Hold that thought. None of us know where life will take us. In the mid 1970s, when I was news editor and later editor of the Sydney Daily Mirror, I was called on to nominate a candidate for a job as a correspondent in our New York bureau.

It was an unexpected call to fill one of the most prized positions available. On that day we had scooped the opposition with a great yarn that was the result of a young reporter’s skill, intuition, terrier-like tenacity and creativity; Wayne Darwen had stayed up all night and trawled the streets of Kings Cross to bring home the bacon.

It seemed to me that Darwen had, not for the first time, exhibited the attributes we wanted in the highly competitive Sydney afternoon tabloid wars and on that basis I offered him the job. It also helped that he could write.

It was proposed as a six-month posting. He took it and he took off, never to return. He worked in the bureau for a while, then joined the team of Aussies rewriting the American television story with A Current Affair, the program that became the powerhouse that helped generate the viewer attention that inspired the Fox network in the US.

The ACA team’s antics were amazing, preposterous, amusing, appalling, genius and sometimes — often, perhaps? — dubious. They were part of Rupert Murdoch’s early push into American TV and they adopted an “anything goes” culture that caused their immediate manager, Ian Rae, to tear out his remaining hair. But it was their devil-may-care, whatever-it-takes approach that got the stories that people watched.

ACA was headed by Peter Brennan, another former news editor of the Mirror who cut his teeth in TV on Ten’s Good Morning Australia and went on to make and lose various fortunes as owner or producer of TV reality and current affairs shows such as Hard Copy and Judge Judy.
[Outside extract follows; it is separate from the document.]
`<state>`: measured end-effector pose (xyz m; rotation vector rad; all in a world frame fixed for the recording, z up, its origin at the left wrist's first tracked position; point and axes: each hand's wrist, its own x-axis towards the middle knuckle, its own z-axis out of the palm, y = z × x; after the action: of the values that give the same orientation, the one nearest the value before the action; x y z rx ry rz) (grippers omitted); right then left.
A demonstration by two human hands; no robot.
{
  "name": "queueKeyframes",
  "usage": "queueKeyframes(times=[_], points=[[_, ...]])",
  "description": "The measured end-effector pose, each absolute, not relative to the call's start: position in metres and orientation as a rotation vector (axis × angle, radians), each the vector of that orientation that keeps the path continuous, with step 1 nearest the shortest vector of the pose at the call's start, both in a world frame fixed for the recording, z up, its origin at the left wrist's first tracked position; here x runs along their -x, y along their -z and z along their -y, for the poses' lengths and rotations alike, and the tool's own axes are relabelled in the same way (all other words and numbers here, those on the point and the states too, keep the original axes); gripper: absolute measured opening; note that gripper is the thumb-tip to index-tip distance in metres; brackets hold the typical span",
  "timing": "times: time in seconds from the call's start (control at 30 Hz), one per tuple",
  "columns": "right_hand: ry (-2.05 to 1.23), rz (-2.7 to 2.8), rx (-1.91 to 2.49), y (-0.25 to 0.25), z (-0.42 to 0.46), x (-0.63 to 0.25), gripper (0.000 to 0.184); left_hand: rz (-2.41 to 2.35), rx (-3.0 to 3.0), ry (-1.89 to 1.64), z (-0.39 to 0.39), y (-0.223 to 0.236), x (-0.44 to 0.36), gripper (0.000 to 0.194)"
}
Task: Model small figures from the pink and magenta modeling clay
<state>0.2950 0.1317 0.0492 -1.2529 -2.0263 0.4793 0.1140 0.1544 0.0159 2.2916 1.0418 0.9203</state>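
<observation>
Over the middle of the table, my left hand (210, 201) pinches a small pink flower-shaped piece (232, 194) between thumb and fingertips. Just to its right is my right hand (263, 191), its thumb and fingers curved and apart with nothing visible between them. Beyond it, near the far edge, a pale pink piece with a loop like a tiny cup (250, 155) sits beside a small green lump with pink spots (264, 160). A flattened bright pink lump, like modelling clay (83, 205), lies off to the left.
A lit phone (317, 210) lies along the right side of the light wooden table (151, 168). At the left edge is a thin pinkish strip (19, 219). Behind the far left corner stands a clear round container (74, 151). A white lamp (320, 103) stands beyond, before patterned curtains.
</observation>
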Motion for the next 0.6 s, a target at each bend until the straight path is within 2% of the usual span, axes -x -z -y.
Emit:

ACA’s star reporter was Steve Dunleavy, the legendary Sydney reporter who, amazingly, has survived his hard-drinking, hard-living past to become a gentleman retiree on Florida’s beaches.

If you want the full story on this extraordinary group and their antics, ACA’s Burt Kearns (also a co-producer of High There) told it all in his highly readable book Tabloid Baby.

ACA was eventually killed off not because viewers got sick of it but because advertisers thought it too hot or too close to the bone to want to associate their products with it. Darwen became a freelance producer.

He also became known as the inspiration for Robert Downey Jr’s role in the movie Natural Born Killers. Steve Dunleavy may dispute this but either way, both were contenders for the Hunter S. Thompson crown of gonzo journalism.

From time to time Darwen made quiet trips to Australia and each time we would catch up for a yarn and a beer. We discussed making an outback discovery program but decided Australian audiences didn’t need another man in a wide hat chasing camels in the desert.

High There has been Darwen’s passion or plaything — you can never be quite sure — for several years and it is good to see his persistence and dedication to a seemingly absurd proposition pay off.

His movie was made on a shoestring and I haven’t seen it — it becomes available online on June 23 — so I don’t know if he found anyone to play his judge, or whether that character made it into the final cut.

But it serves to make the point that if we don’t know where life will take us, journalism is a good place to start.